Dado o fato de que a campanha se prolongava, era necessária uma ampliação da


capacidade fiscal do Estado. Entretanto, a facilidade com que o Brasil conseguiu captar
empréstimos no exterior, impediu que o esforço de guerra fosse utilizado para o
desenvolvimento de capacidades industriais e infraestruturais.

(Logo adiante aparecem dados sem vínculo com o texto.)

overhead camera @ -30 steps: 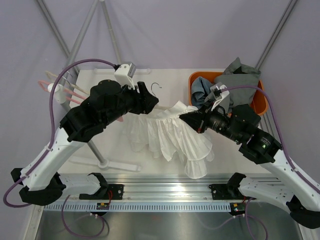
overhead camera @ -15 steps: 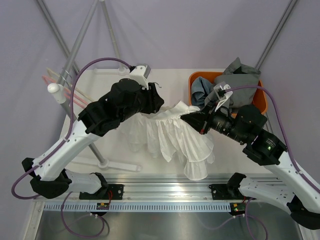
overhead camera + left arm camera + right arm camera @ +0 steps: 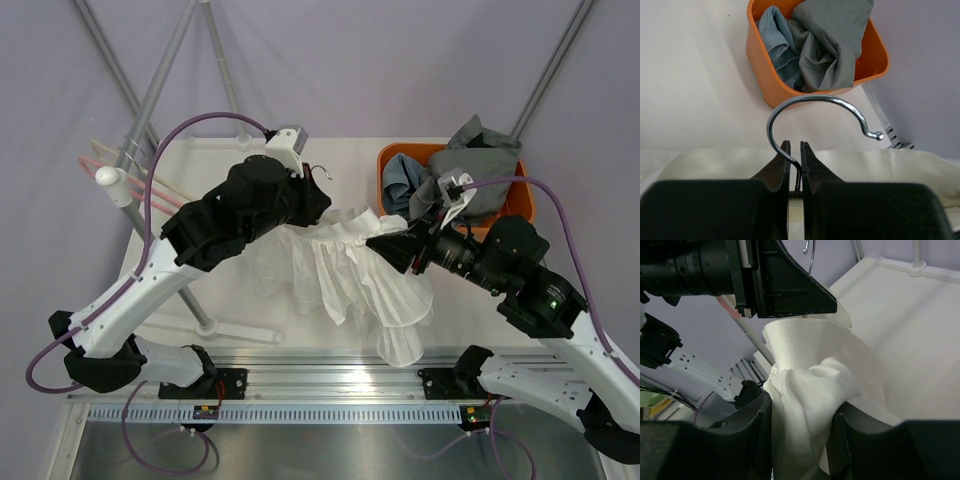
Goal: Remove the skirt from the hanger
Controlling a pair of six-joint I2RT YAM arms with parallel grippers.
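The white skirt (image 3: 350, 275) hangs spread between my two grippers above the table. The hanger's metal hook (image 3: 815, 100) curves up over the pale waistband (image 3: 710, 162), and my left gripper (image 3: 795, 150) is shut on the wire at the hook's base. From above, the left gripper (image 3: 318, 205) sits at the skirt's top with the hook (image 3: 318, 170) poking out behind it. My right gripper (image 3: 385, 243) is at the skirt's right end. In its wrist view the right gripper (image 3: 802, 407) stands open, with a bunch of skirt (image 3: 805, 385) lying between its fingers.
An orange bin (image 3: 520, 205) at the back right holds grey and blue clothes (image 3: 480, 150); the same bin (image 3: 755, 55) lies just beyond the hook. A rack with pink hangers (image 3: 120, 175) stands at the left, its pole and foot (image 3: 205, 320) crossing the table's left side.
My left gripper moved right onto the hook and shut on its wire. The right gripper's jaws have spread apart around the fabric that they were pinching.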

No dia 1° de março de 1870, escoltas brasileiras localizaram as tropas de Solano


López perto da fronteira com Mato Grosso. Após rápido combate, o ditador paraguaio foi
morto e a guerra se encerrava finalmente. A morte de López transformou-o em mártir,
abordagem heroica que seria amplamente explorada por políticos e historiadores
revisionistas posteriormente.

O revisionismo das causas da guerra do Paraguai de acordo com Ricardo Salles


ganha força no final dos anos 50. Estas obras fazem uma inversão da história oficial e
procuram revelar um Paraguai diferente daquele representado através do ditador Solano
López, evidenciando ainda interesses econômicos e expansionistas nas ações dos
governos aliados.

Na versão da unidade da América hispânica de José Maria Rosa – interpretação


que surgiu no contexto de propostas de desenvolvimento nacionalista, autônomo e anti-
imperialista para os países latino-americanos, característica nos anos 50 à 60 – o Paraguai
é apresentado como uma república virtuosa com uma ideia original de desenvolvimento
econômico e social. Como disserta Salles (1990, p. 20): “Paraguai não só é apresentado
como o paladino da causa da unidade hispano-americana em continuação as lutas de
independência contra o domínio espanhol, como também precursor de uma via distinta
de desenvolvimento sócio-econômico”. A principal crítica a essa versão concerne ao
superdimensionamento a influência inglesa na região e o apagamento das motivações
específicas dos países diretamente envolvidos.
Já a versão da intervenção imperialista sugerida por Leon Pomer, o Paraguai teria
seguido um caminho de desenvolvimento original, autônomo, autossuficiente,
nacionalista e anti-imperialista contra a Inglaterra. Essa tal originalidade é afirmada
através da criação de fundições, monopólio estatal do comércio externo, surgimento de
manufaturas, a quase inexistência de importações e o fechamento do país em relação aos
vizinhos. Portanto, a campanha teria resultado da pressão exercida pelo Brasil e Argentina
sobre o Paraguai para que esse país abandonasse seu desenvolvimento autônomo e abrir
o país à Inglaterra.

Em suma, para o império a Guerra do Paraguai foi um desafio militar, diplomático


e de política interna. Uma vez que o país não estava preparado para uma guerra dessa
proporção, mobilizar a população transformando civis em combatentes demonstrou a
dificuldade de organização entre o centro político e suas regiões periféricas. Além disso,
o não cumprimento das promessas feitas aos voluntários e o não reconhecimento dos
feitos nos campos de batalha, deixaria os laços de confiança mais estreitos entre os
militares e os setores dirigentes. Por fim, a historiográfico revisionista ao trazer uma
supervalorização da ação britânica e a subestimação das motivações das nações
envolvidas acabam por mascarar a originalidade do acontecimento.
REFERÊNCIAS

SALLES, Ricardo. Guerra do Paraguai: escravidão e cidadania na formação do


exército. Rio de Janeiro. São Paulo: Paz e Terra, 1990, pp. 15-54.

IZECKSOHN, Vitor. “A Guerra do Paraguai” in GRINBERG, Keila e SALES, Ricardo.


O Brasil Imperial. Vol. II. Rio de Janeiro: Civilização Brasileira, 2009, p. 387-424.